Il segretario del Pd Bersani, invece, nel solco della tradizione sostanzialista dei partiti leninisti non ha lasciato alcuno spazio a quell’ipotesi: al voto, subito e senza discussioni, ha tuonato. E’ chiaro il suo intento, ovvero conseguire quel successo che in caso di competizione ad armi pari gli sarebbe precluso e di presentarsi al suo elettorato più intransigente di Di Pietro, più realista della Bonino. Alle parole di Bersani ha immediatamente replicato Pannella secondo il suo classico schema di demolizione sistematica del pensiero dell’interlocutore. Si è aperta così una breccia tra l’orizzonte strategico della coalizione e il protagonismo politico del suo candidato presidente.
In casa Pdl invece, Silvio Berlusconi ha riunito lo stato maggiore nazionale e laziale del Pdl: i tre coordinatori Bondi, La Russa e Verdini, il coordinatore del Lazio Piso, la candidata Polverini a cui si è aggiunto il sindaco di Roma Alemanno. Obiettivo: fare il punto sulla situazione dopo la sentenza del Tar e in attesa del pronunciamento della Corte di Appello (ieri a tarda sera). Dal premier è arrivato un invito a tutti perché la battaglia politica non si trasformi in un contenzioso giuridico. Una strategia considerata perdente sia sul piano procedurale che agli occhi dell’elettorato del Pdl. Di qui la decisione di cambiare totalmente gioco. I ricorsi restano affidati agli avvocati ma cessano di apparire l’unica arma a disposizione del partito. Al centro dell’iniziativa della candidata e del gruppo dirigente del Pdl, invece, la battaglia politica imperniata su due fronti: la denuncia dell’inconcludenza e dell’autoritarismo di una sinistra che cerca solo il potere attraverso la via giudiziaria anche nelle elezioni e il rilancio dei valori, dei programmi e delle iniziative che il Pdl ha messo in campo dal governo e che potrà realizzare alla guida della regione Lazio.

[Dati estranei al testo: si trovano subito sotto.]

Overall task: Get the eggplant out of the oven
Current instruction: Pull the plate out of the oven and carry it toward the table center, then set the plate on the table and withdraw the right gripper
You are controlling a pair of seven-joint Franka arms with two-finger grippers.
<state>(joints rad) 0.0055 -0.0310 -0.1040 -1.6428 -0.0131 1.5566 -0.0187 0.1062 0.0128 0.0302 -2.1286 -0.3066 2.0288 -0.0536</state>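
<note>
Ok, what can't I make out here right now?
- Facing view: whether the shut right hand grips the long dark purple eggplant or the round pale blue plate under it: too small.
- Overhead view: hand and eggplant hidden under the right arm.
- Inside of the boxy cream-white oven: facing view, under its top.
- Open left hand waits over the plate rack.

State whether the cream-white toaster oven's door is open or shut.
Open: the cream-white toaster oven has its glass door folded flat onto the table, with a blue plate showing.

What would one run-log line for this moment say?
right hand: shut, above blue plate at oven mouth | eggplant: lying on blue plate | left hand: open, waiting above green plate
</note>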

Quello che conta per il premier, non è tanto il risultato conseguito in tribunale quanto, piuttosto, il ritrovare la sintonia con il suo popolo per portarlo comunque al successo anche in assenza della lista dei candidati e del simbolo in cui è scritto "Berlusconi per Renata Polverini". Per segnare questo cambio di passo, l’annuncio di una conferenza stampa insieme alla candidata presidente per lasciarsi dietro le spalle la diatriba su firme, liste, tribunali e ricorsi e ritessere il filo di un programma politico e di una battaglia civile all’insegna della libertà messa in discussione, ancora una volta, dai palazzi di giustizia. Una linea caldeggiata in particolare da Gaetano Quagliariello: "Di fronte a una sinistra che falsa le elezioni estromettendo dalla competizione gli avversari, l’unica risposta è quella di mettere in luce il pericolo autoritario di un loro ipotetico successo e lanciare una grande battaglia politica nel Lazio in nome del diritto di voto e della libertà".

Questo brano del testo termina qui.